En 1951, la municipalité lança la construction d’un nouveau bâtiment, porté par Georges Salles et Reynold Arnould, qui souhaitaient rompre avec les modèles traditionnels. Le projet, confié à Guy Lagneau et ses associés, intégrait des espaces polyvalents (expositions, concerts, conférences) et une architecture transparente, avec une collaboration notable de Jean Prouvé pour les éléments en aluminium. Inauguré en 1961 par André Malraux, il devint un modèle de « musée-maison de la culture ».
Les collections, initialement éclectiques (Renaissance au XXe siècle), se spécialisèrent dans l’impressionnisme et le fauvisme grâce à des dons majeurs. En 1936, Charles-Auguste Marande légua 89 œuvres, suivi en 1963 par le legs de la veuve de Raoul Dufy (70 œuvres). En 2004, Hélène Senn-Foulds offrit 206 pièces, dont des Monet, Renoir, et Matisse, consolidant sa réputation.
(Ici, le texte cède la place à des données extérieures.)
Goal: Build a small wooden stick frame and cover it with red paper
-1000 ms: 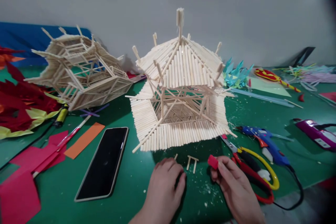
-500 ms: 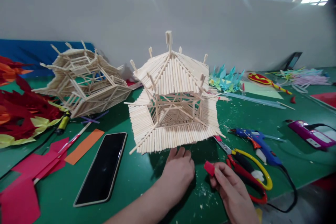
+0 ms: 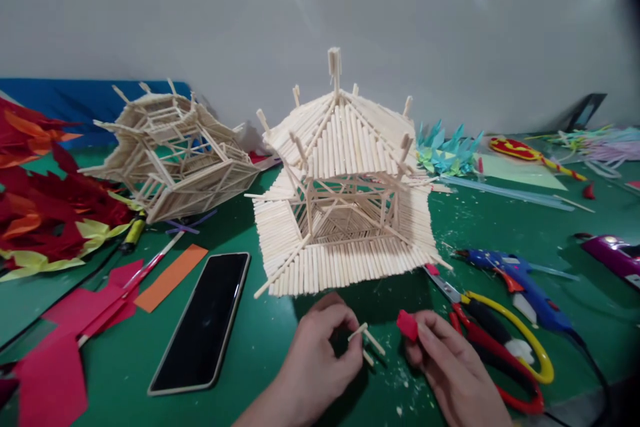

Le musée fut réhabilité en 1999 pour préserver son identité face à l’érosion marine.
L’architecture du MuMa, vitrée sur cinq faces, joue avec la lumière naturelle grâce à des dispositifs innovants (paralume en aluminium, verres sérigraphiés). La sculpture Le Signal d’Henri-Georges Adam, commandée en 1956, marque son entrée et dialogue avec le port. Symbole de modernité, le musée combine flexibilité des espaces et pluridisciplinarité, inspirant plus tard le Centre Pompidou.
Le Cercle de l’art moderne (fondé en 1906 par Dufy, Friesz, et Braque) joua un rôle clé dans l’enrichissement des collections, en promouvant les avant-gardes. Les legs de Boudin (1900), Marande (1936), et Senn-Foulds (2004) fire du MuMa l’un des plus importants musées provinciaux pour l’art moderne. Aujourd’hui, il allie expositions temporaires et programmation culturelle variée, tout en interrogeant le paysage havrais contemporain.